- **Assignment**: Find how many lines in the entries below carry the word "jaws" and answer with only that figure.
[Opening Material shown section]
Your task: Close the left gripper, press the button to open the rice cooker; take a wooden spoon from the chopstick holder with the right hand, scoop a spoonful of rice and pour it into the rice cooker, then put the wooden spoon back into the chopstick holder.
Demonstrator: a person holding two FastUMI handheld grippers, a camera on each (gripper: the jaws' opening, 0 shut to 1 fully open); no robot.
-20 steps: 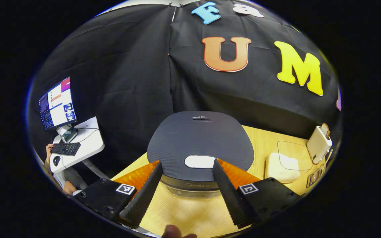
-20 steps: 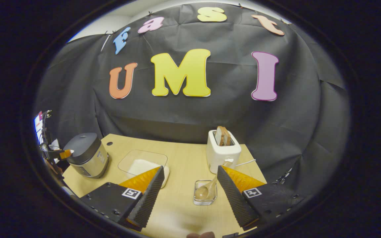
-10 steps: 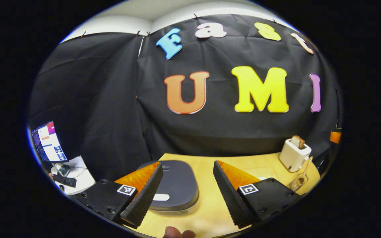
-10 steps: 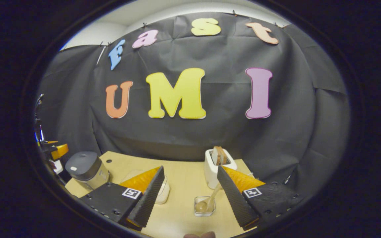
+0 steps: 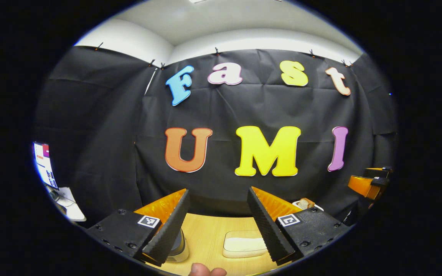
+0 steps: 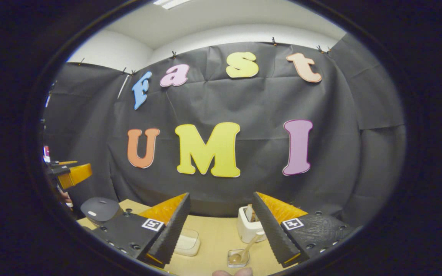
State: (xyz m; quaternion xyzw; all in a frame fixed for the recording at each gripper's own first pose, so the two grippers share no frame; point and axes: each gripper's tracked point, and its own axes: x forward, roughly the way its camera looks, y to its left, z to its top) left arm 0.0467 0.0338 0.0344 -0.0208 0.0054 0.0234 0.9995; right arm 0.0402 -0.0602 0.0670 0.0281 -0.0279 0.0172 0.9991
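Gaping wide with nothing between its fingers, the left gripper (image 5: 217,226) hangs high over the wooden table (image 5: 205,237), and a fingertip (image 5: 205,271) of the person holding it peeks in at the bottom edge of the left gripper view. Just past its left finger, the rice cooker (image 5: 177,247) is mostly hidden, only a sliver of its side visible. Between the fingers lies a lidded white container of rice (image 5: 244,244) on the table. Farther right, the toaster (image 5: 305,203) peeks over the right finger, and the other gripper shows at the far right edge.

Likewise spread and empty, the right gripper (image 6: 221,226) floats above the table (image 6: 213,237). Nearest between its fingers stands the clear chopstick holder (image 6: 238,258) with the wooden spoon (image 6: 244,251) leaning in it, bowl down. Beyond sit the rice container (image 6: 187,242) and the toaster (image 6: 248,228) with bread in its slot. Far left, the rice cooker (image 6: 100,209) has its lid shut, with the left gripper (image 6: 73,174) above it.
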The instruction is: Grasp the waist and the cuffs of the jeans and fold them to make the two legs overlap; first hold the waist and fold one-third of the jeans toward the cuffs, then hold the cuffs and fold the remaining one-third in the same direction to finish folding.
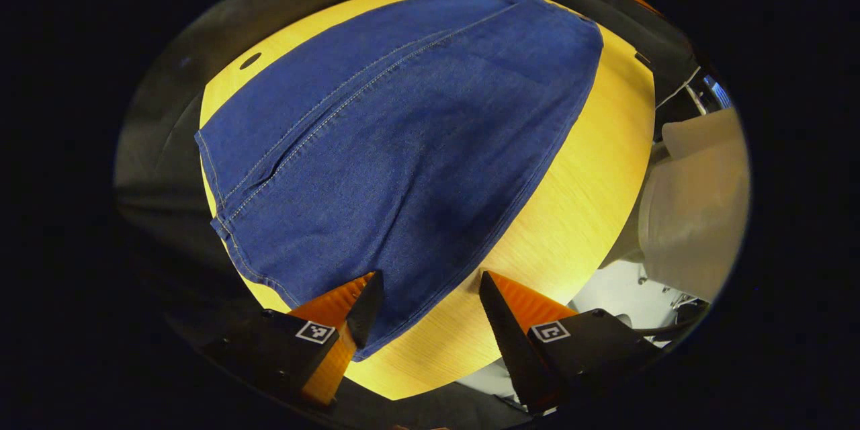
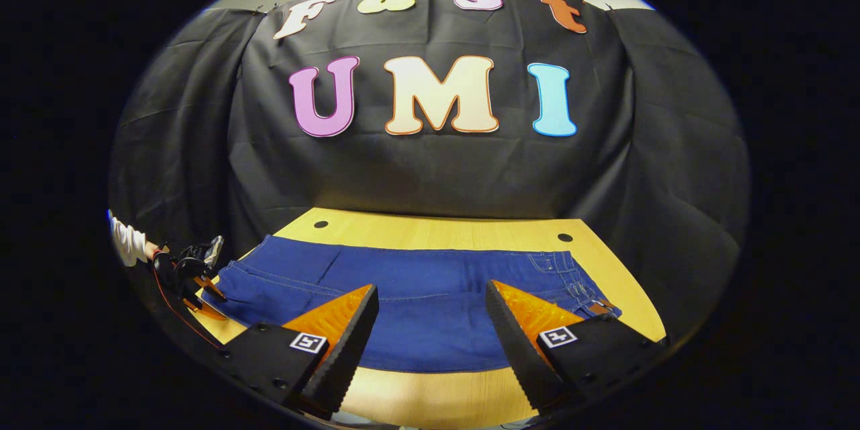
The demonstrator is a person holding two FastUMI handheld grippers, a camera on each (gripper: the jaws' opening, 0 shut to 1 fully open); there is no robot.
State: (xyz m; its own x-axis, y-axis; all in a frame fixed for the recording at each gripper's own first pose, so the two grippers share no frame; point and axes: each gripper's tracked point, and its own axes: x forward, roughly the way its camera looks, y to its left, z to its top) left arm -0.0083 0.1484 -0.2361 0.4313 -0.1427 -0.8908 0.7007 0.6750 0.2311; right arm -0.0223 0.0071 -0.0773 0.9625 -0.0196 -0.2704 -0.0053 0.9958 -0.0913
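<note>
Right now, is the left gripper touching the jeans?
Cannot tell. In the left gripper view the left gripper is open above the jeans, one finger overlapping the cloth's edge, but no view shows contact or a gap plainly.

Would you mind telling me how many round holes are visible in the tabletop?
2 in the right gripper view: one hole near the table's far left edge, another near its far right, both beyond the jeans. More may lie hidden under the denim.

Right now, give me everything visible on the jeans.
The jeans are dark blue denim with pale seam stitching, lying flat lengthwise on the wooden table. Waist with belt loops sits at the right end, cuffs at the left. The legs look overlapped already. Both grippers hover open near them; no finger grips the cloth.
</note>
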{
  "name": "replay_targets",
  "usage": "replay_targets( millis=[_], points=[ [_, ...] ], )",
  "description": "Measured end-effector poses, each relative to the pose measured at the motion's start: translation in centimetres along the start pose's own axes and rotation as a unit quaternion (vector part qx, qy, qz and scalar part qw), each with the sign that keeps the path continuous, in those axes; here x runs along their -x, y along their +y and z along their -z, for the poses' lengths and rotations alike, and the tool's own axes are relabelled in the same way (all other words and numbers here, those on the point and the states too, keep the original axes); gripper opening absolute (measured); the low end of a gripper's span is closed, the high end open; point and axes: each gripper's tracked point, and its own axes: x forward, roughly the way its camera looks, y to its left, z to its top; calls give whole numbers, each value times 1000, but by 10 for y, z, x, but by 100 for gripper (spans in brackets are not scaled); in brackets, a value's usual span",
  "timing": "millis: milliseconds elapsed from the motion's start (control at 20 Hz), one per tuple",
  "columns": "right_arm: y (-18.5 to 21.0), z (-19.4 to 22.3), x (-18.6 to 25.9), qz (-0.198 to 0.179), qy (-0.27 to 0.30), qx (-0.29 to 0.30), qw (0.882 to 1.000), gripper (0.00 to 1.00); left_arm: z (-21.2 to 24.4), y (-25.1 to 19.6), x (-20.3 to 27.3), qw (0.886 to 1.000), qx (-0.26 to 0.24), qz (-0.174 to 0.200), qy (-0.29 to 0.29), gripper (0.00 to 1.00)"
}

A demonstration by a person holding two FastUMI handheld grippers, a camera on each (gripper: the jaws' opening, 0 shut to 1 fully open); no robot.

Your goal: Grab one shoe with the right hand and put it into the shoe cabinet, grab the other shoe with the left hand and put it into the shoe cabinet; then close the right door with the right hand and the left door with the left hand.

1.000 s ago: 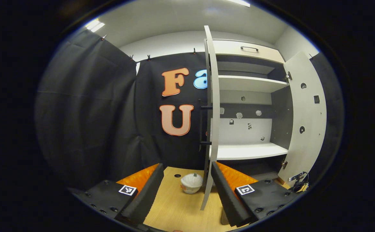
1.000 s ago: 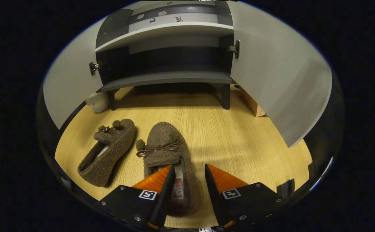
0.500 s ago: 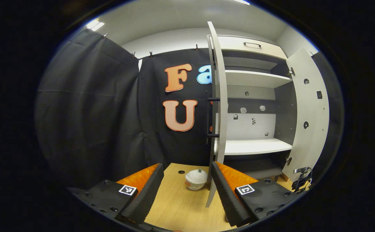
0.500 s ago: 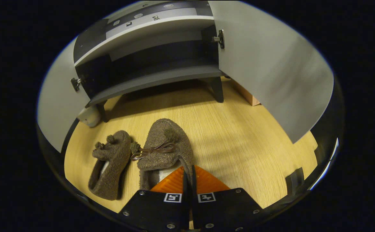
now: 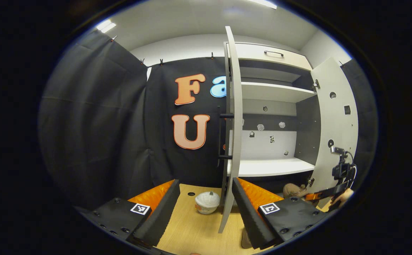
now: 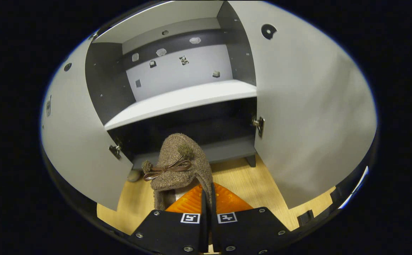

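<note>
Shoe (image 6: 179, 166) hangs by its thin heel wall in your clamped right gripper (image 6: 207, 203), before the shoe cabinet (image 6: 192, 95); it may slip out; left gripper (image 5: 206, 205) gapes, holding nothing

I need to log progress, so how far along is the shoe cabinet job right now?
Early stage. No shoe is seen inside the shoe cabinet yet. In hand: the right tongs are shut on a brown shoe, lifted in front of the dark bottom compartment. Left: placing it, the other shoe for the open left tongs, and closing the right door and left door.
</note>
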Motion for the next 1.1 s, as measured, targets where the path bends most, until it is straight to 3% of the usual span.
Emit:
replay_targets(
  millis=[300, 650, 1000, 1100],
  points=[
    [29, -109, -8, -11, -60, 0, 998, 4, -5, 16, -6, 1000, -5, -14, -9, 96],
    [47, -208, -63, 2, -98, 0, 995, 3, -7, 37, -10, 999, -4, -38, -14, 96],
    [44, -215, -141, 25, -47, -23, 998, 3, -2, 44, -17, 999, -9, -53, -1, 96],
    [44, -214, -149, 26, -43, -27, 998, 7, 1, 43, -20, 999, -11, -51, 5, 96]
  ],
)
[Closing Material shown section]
- **Answer section**: 3